***** Data for this task *****

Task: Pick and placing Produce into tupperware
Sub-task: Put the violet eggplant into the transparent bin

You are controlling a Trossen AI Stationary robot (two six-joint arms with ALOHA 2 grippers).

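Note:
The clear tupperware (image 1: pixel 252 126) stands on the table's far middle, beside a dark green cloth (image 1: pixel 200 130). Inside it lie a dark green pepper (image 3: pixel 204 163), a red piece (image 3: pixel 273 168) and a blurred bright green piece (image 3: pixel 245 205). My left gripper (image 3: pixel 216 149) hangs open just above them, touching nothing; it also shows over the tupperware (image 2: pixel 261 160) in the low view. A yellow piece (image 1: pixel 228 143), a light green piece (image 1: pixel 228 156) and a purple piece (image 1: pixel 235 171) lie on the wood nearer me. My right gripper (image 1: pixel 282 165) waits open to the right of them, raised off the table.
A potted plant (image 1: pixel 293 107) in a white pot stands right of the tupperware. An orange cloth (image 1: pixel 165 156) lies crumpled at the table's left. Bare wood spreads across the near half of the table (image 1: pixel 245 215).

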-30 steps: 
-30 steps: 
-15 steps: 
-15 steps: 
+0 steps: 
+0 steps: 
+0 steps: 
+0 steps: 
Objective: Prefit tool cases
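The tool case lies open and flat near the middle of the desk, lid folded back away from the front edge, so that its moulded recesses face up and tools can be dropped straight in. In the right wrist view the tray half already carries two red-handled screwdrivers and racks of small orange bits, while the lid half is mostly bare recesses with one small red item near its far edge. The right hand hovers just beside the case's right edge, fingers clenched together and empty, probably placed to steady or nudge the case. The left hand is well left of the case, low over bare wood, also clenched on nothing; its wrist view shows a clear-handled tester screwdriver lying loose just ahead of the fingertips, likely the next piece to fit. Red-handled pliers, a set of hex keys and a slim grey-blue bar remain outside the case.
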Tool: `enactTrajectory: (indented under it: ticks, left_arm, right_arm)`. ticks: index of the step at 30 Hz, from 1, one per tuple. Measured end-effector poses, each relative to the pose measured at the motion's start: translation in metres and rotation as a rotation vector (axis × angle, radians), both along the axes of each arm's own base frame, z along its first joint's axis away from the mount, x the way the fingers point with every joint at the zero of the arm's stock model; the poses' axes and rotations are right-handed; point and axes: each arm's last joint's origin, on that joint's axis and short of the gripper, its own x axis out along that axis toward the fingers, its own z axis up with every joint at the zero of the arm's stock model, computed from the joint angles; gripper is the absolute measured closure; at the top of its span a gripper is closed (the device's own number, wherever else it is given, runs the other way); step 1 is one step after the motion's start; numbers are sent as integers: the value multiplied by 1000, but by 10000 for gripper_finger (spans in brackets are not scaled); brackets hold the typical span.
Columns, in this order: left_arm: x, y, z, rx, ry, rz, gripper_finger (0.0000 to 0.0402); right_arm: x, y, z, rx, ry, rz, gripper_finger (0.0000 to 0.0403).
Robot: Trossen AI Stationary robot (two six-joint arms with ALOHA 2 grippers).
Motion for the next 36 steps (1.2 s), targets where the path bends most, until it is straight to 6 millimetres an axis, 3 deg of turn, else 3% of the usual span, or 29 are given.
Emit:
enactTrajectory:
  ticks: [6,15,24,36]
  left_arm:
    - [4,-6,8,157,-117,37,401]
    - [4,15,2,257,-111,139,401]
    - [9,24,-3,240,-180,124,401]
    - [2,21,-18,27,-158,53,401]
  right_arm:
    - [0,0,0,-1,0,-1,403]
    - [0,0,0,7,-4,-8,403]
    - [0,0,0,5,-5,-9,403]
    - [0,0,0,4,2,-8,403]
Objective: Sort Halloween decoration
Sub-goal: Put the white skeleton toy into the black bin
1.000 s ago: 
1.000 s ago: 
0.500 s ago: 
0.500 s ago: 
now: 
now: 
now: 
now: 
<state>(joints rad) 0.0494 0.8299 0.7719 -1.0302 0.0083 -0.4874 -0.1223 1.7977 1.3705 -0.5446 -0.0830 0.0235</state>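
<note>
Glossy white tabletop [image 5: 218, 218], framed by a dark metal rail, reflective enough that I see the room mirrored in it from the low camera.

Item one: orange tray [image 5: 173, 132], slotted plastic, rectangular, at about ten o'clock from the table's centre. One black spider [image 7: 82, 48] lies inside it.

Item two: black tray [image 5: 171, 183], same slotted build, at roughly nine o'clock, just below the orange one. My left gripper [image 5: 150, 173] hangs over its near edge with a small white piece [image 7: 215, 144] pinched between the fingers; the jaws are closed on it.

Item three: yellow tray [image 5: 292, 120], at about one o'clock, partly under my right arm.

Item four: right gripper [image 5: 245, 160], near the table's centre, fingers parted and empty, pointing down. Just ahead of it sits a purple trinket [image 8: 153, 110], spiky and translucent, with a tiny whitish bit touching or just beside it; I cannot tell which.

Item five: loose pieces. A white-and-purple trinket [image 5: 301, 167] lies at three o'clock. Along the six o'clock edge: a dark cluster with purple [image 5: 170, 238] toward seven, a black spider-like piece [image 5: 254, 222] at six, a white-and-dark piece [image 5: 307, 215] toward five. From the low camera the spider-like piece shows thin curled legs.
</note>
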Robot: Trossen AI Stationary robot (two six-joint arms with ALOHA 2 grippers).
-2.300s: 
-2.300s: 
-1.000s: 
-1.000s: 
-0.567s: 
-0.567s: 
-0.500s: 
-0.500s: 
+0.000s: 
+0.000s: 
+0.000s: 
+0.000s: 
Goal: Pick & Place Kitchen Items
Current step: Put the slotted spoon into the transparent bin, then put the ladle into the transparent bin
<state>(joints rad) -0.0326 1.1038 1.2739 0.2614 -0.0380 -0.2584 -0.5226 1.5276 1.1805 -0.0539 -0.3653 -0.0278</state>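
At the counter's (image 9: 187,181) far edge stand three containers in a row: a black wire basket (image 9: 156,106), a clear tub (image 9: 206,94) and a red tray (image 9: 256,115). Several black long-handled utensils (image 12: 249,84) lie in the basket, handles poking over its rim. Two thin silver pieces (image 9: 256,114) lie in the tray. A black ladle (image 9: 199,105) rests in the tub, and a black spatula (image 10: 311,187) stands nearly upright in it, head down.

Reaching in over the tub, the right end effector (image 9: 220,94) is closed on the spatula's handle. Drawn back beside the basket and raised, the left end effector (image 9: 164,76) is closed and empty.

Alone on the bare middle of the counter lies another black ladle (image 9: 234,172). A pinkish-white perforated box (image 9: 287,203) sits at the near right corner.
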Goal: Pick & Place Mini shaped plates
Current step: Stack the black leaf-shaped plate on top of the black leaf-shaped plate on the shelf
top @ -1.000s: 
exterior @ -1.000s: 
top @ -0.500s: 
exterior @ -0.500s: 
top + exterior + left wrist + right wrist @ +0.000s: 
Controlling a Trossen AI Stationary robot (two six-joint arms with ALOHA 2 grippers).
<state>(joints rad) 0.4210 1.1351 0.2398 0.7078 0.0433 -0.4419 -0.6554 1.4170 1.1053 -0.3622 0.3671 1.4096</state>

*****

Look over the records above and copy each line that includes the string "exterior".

exterior @ -1.000s: 
exterior @ -0.500s: 
top + exterior + left wrist + right wrist @ +0.000s: 

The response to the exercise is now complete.